My Alpha Planned My Death to Give My Luna Title Away
Chapter 3
The attic door didn't just open; it slammed against the wall, vibrating with the force of Henry’s rage. I didn't flinch. I was done flinching.
I was carefully folding the last of my plain cotton shirts into my duffel bag when Henry stormed into my sanctuary. His chest was heaving, his tie loosened, the perfect image of an Alpha who had lost control of his narrative. His eyes swept over the room—my room—landing not on me, but on the drafting table in the corner.
It was covered in blueprints. The Western Perimeter upgrades. The sensor calibration charts. The structural reinforcements for the nursery. The lifeblood of the Silver Creek Pack, drawn in my handwriting.
"You think you can just leave?" Henry snarled, crossing the room in two strides. "You think you can walk out of here and embarrass me?"
"You embarrassed yourself, Henry," I said, my voice quiet. "I'm just removing the audience."
He laughed, a harsh, jagged sound. "You’re taking nothing. You came here with nothing, you leave with nothing."
He grabbed the stack of blueprints. My breath hitched—not out of fear, but out of sheer disbelief at his stupidity. Those weren't just drawings. They were the only reason his pack hadn't been overrun by rogues three months ago.
"Henry, don't," I warned, stepping forward. "Those are the defensive grid schematics. You don't know how to read the backups."
"I don't need your scribbles!" he shouted. With a violent rip, he tore the blueprints in half. Then again. He threw the confetti of blue and white paper into the air, letting it rain down around us like the ashes of his future. "You think you're important? You’re a wolfless Omega who played with pencils while I led this pack!"
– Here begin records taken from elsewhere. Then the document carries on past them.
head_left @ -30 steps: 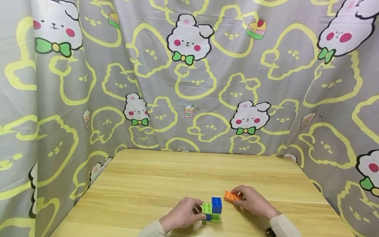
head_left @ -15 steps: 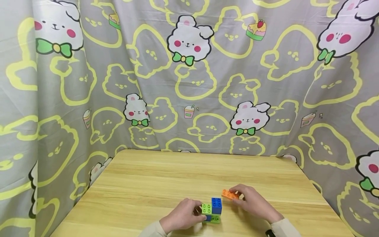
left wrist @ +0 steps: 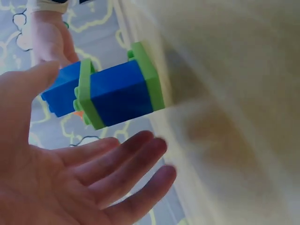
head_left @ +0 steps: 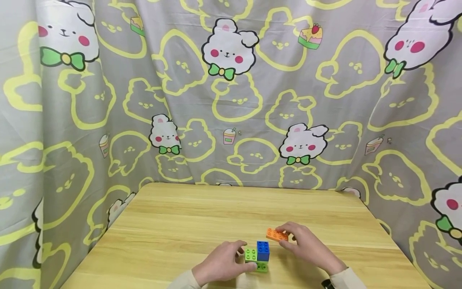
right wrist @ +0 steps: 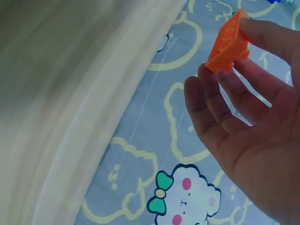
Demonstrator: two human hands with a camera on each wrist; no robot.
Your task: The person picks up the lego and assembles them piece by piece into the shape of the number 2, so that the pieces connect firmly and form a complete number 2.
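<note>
Your right hand (head_left: 308, 245) pinches the orange brick (head_left: 276, 235) between thumb and fingers, just behind and right of the stack. Your left hand (head_left: 224, 261) grips nothing: its fingers lie apart from the stack, with the thumb across its front; whether the thumb touches, you cannot tell. The stack stands on the tabletop (head_left: 202, 208) as lower green plate (head_left: 262, 266), lower blue block (left wrist: 123, 93), upper green plate (head_left: 250, 254), with the upper blue block (head_left: 263, 253) on that plate's right half. Beyond both hands, you have wood surface reaching the far edge, where the patterned curtain (head_left: 245, 102) hangs.
</note>
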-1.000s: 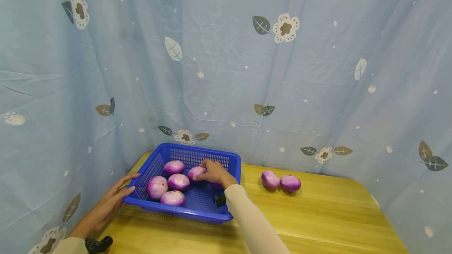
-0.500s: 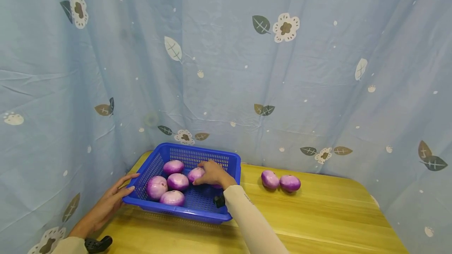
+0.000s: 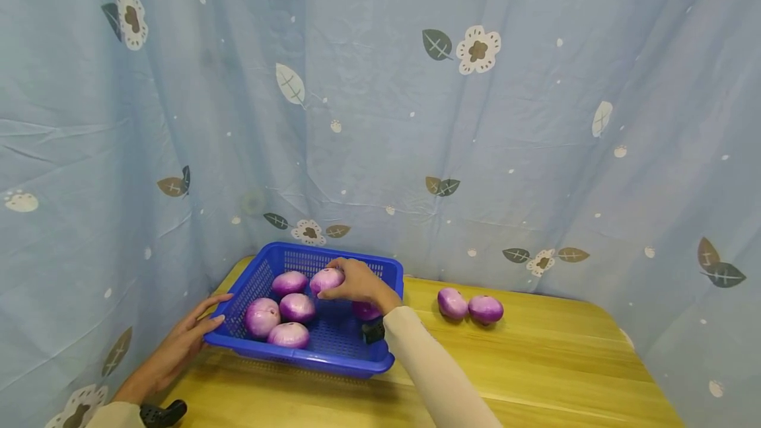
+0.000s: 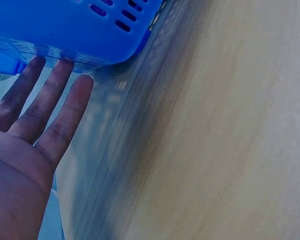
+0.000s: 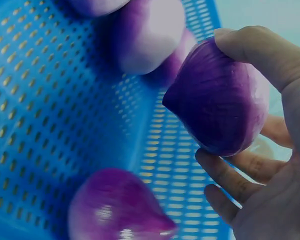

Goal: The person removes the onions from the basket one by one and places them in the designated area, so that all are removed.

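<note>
In the head view, my right hand (image 3: 359,281) holds a purple onion (image 3: 326,281) above the floor of a blue plastic basket (image 3: 333,365). The right wrist view shows thumb and fingers spread around this onion (image 5: 222,100), its pointed end facing away from the palm. Several more onions lie in the basket, among them one onion (image 3: 262,318) at the left and another onion (image 3: 365,310) partly hidden under my right wrist. At the basket's left edge my left hand (image 3: 187,335) touches the rim; in the left wrist view its fingers (image 4: 65,117) extend straight against the outer wall.
Two onions sit side by side on the wooden table (image 3: 553,349), right of the basket; one is the darker onion (image 3: 485,309). A blue patterned curtain (image 3: 380,117) hangs behind the table and along both sides.
My right hand has raised the onion from the basket floor and shifted it slightly left and back. The left hand stays at the rim, and the basket has not visibly moved.
</note>
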A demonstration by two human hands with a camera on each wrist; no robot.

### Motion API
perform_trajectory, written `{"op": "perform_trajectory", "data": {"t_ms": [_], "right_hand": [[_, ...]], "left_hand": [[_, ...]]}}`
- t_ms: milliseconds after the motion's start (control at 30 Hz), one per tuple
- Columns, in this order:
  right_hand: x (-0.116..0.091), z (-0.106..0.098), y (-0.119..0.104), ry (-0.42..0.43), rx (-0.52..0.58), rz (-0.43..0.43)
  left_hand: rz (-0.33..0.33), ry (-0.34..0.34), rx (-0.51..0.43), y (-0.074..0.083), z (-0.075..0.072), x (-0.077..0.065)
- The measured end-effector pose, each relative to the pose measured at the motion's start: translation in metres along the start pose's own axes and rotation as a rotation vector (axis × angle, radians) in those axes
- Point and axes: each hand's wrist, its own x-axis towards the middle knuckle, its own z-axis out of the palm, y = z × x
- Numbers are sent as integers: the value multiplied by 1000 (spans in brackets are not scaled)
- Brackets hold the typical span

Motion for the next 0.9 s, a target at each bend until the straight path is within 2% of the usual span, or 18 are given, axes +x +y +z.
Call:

He wasn't done. He kicked the drafting table, the wood splintering under his Alpha strength. My inkwells shattered. The rulers snapped. In seconds, five years of strategic defense planning was reduced to kindling.
"Get out," he breathed, pointing a trembling finger at the door. "Before I kill you myself."
I looked at the ruined drawings on the floor. I felt a cold, hard knot tighten in my chest. He had just destroyed his own shield.
I zipped my bag. "Goodbye, Henry."
I walked past him, down the narrow stairs, my heart pounding a frantic rhythm against my ribs. I needed to get to the border. Once I crossed the territory line, I was a rogue, but I was free.
I reached the back door of the pack house, my hand hovering over the handle, when the sirens began to wail.
It was the Intruder Alarm—a sound I had designed to trigger only during a full-scale invasion. Then, Henry’s voice boomed over the Pack Link, amplified through the PA system for those who couldn't hear the telepathic channel.
*"All units! Stop Sloan Patterson! She has looted the treasury! She is fleeing with pack funds! Detain her at all costs!"*
The lie was so audacious, so completely backward, that I almost laughed. I hadn't stolen from the treasury; I *was* the treasury. Every cent in that vault had come from my private accounts.
But the warriors wouldn't know that. To them, I was just a fleeing thief.
I burst out the door into the cool night air, my boots slamming against the gravel. I didn't run toward the main road. That was suicide. I turned sharp left, sprinting toward the dense forest that bordered the eastern ridge.
I knew exactly where to run. I knew because I had left the gaps there intentionally.
*Camera 4 has a three-second lag,* I reminded myself, ducking under a low-hanging branch. I counted the beats—one, two, three—and dashed across the open clearing just as the lens swiveled away.
*The pressure sensors in Sector 7 are offline for maintenance.* I hit the dirt path, ignoring the burning in my lungs. My human body was weak, far weaker than the wolves hunting me, but my mind was the architect of this terrain.
I could hear them behind me—the heavy thud of paws, the snapping of twigs. They were fast. Too fast.
I pushed harder, my legs screaming in protest. The roar of the Silver River grew louder ahead, a thunderous sound of rushing water that marked the edge of the territory. There was no bridge here. Just a sheer drop and the violent, white-capped current that had claimed a dozen lives over the years.
I broke through the tree line and skidded to a halt on the muddy bank. The river raged below, black and swollen from the recent rains.
I turned around, chest heaving, trapped between the water and the woods.
Three wolves emerged from the shadows.
Henry was in his human form, shirtless, his chest heaving as he shifted back to mock me. Beside him stood Maddison, looking smug and untouched, still in her red dress. And flanking them, silent and grim, was Beta Joshua White.
"End of the line, Sloan," Henry panted, a cruel grin stretching across his face. "Nowhere left to run."
"Hand over the bag," Maddison sneered, stepping closer, her eyes gleaming with malice. "Let's see what you stole."
I clutched the strap of my bag tighter, feeling the weight of the Lycan Crest Brooch pinned over my heart. They thought I was trapped. They didn't realize that the only thing keeping them safe was the fact that I hadn't shifted yet.